100 million SEK for personalized medicine in Diabetes
“This is excellent news and a fantastic opportunity to achieve our goal of offering more effective treatments for diabetic patients. I can’t think of a better environment and partners for working towards this goal” says Professor Maria Gomez who leads the project at Lund University Diabetes Centre.
Diabetes, a disease caused largely by unhealthful lifestyles set against a backdrop of genetic predisposition, often leads to life-threatening complications that are costly to treat and impose severe suffering. Even in the most advanced health care settings, prevention and treatment of diabetes is suboptimal. There are many ways in which this urgent problem might be addressed, for example by characterizing the complex diabetes phenotype more precisely and by identifying biomarkers that predict risk factor susceptibility, treatment response, and rate and extent of diabetes progression. Here we outline a carefully integrated, interdisciplinary programme of research that seeks to address these objectives through the discovery, validation, integration and translation of prognostic, predictive and safety biomarkers related to diabetes. We will begin by elucidating a novel reclassification of diabetes by integrating several extremely well characterized cohorts comprised of diverse tissue collections and prospective epidemiological studies, and thereafter mining predictive networks comprised of multi-omic biomarkers for diabetes phenotypes. The candidate biomarkers that emerge and withstand independent replication will be carried forwards for functional validation using in vivo and in vitro models; the most proposing biomarkers will be clinically validated using innovative clinical trials.
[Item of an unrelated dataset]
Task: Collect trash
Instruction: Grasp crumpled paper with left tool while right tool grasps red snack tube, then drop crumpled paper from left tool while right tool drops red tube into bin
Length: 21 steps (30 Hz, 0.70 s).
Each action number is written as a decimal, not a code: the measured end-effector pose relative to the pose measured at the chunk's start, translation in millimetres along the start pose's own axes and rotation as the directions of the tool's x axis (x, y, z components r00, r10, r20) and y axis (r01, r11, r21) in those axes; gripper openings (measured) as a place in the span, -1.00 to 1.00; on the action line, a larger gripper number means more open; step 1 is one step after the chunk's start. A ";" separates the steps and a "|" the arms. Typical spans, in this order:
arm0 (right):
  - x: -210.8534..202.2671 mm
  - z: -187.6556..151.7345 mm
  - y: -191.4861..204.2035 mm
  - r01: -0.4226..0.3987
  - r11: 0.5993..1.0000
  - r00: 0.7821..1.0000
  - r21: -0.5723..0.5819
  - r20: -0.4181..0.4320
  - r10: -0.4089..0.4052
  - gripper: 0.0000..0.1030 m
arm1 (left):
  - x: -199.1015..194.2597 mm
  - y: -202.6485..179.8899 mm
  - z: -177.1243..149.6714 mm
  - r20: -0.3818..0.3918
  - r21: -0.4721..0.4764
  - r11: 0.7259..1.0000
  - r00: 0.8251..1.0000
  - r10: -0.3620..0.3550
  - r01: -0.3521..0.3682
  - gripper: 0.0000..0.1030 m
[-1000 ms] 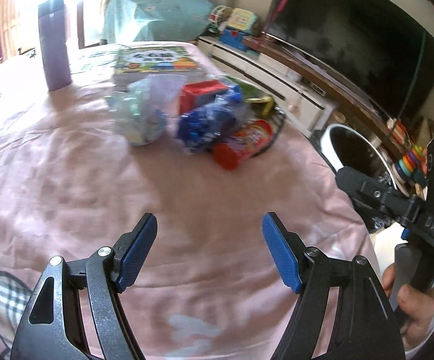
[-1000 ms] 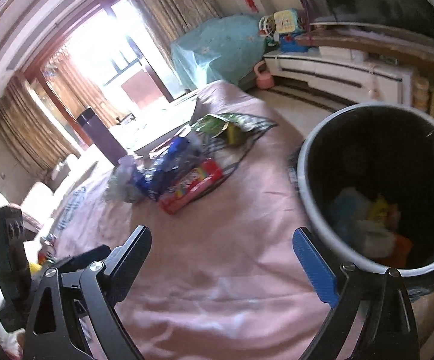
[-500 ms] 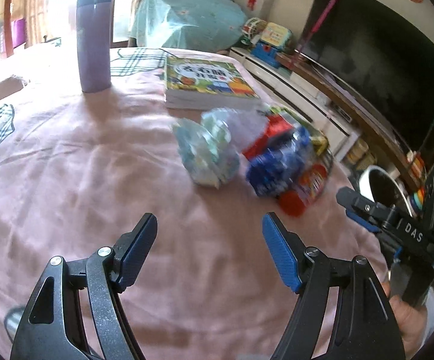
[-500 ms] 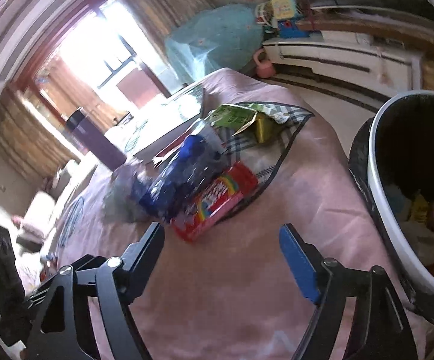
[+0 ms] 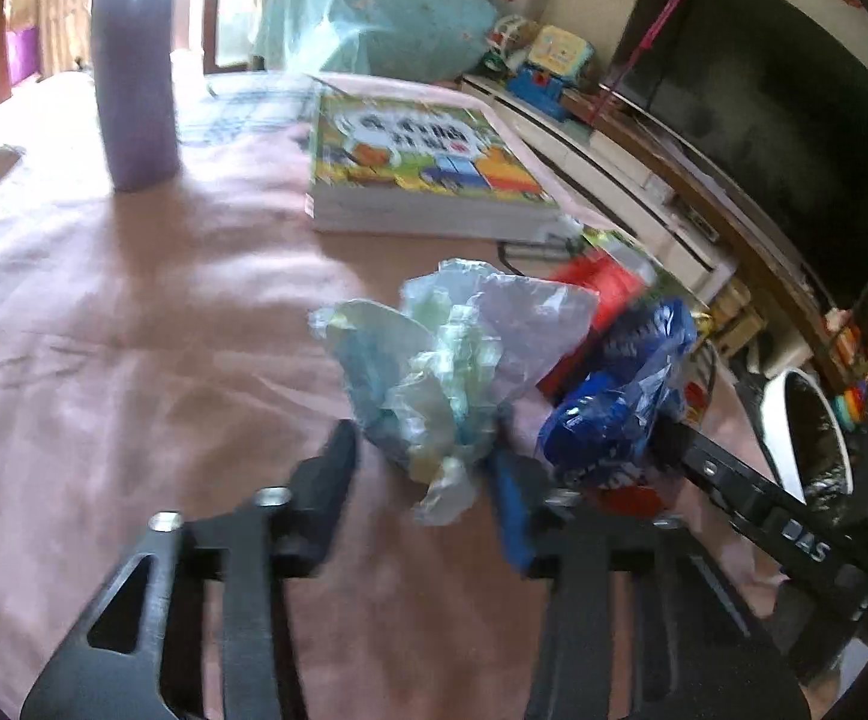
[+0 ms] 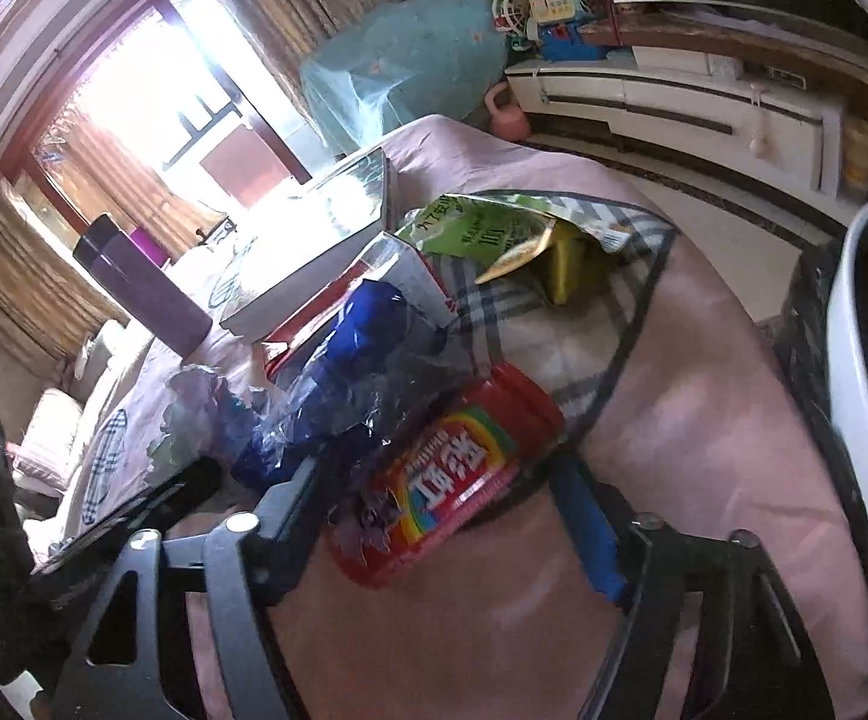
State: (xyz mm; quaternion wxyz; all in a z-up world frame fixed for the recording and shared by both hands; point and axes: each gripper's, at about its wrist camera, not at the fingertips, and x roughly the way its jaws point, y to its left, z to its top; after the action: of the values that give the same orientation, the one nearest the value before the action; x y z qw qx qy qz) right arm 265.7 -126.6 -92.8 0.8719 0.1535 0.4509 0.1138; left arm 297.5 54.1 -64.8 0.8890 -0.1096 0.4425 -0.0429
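Left gripper (image 5: 422, 480) agape, straddling pale crumpled bag (image 5: 434, 372); right gripper (image 6: 434, 516) agape around red packet (image 6: 439, 480), long axis slanting across gap, unclamped.

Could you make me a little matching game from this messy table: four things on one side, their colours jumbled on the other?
Things:
1. tall cup
2. crumpled plastic bag between the left gripper's fingers
3. snack packet between the right gripper's fingers
4. wrapper on the checked cloth

Colours:
A. green
B. red with a rainbow stripe
C. purple
D. pale blue-green

Pairs: 1-C, 2-D, 3-B, 4-A
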 end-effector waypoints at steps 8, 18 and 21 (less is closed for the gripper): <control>-15.2 -8.5 -6.8 -0.054 0.998 0.998 -0.016 0.010 0.054 -0.27 | -24.5 1.3 -16.5 0.036 0.022 1.000 0.999 0.003 -0.004 -0.50; -61.3 -25.0 -16.8 -0.072 0.995 0.997 -0.070 0.036 0.075 -0.35 | -68.7 -29.0 -49.7 0.068 0.062 0.995 0.994 -0.080 0.076 -0.52; -66.7 -32.2 -14.5 -0.030 0.990 0.999 -0.136 0.020 0.033 -0.35 | -75.8 -39.3 -54.7 0.070 0.077 0.993 0.993 -0.095 0.090 -0.52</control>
State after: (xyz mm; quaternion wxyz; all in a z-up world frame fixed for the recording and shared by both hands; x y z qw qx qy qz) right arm 202.3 -157.2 -65.6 0.8832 0.1025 0.4302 0.1562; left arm 208.9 20.5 -28.6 0.9052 -0.0983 0.4022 -0.0964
Partnering companies are: Region Skåne, Follicum AB, Pfizer, Johnson & Johnson Innovation and Novo Nordisk.
There is no panacea, but characterizing the complex diabetes phenotype more precisely and identifying biomarkers that predict risk factor susceptibility, treatment response, and rate and extent of diabetes progression are promising strategies. Lund University Diabetes Centre, LUDC, has outlined a plan to build a "truly collaborative research ecosystem” by partnering with industry:
“We propose a carefully integrated, interdisciplinary research program to address these challenges through discovery, validation, integration and translation of prognostic, predictive and safety biomarkers. We will begin by elucidating a novel diabetes reclassification by integrating several outstanding cohorts comprised of diverse tissue collections and prospective epidemiological studies, and thereafter mine predictive networks comprised of multi-omic biomarkers. The strongest biomarker candidates will be functionally annotated using in vivo and in vitro models, with the top-ranking variants being carried forwards for clinical validation in innovative randomized trials.”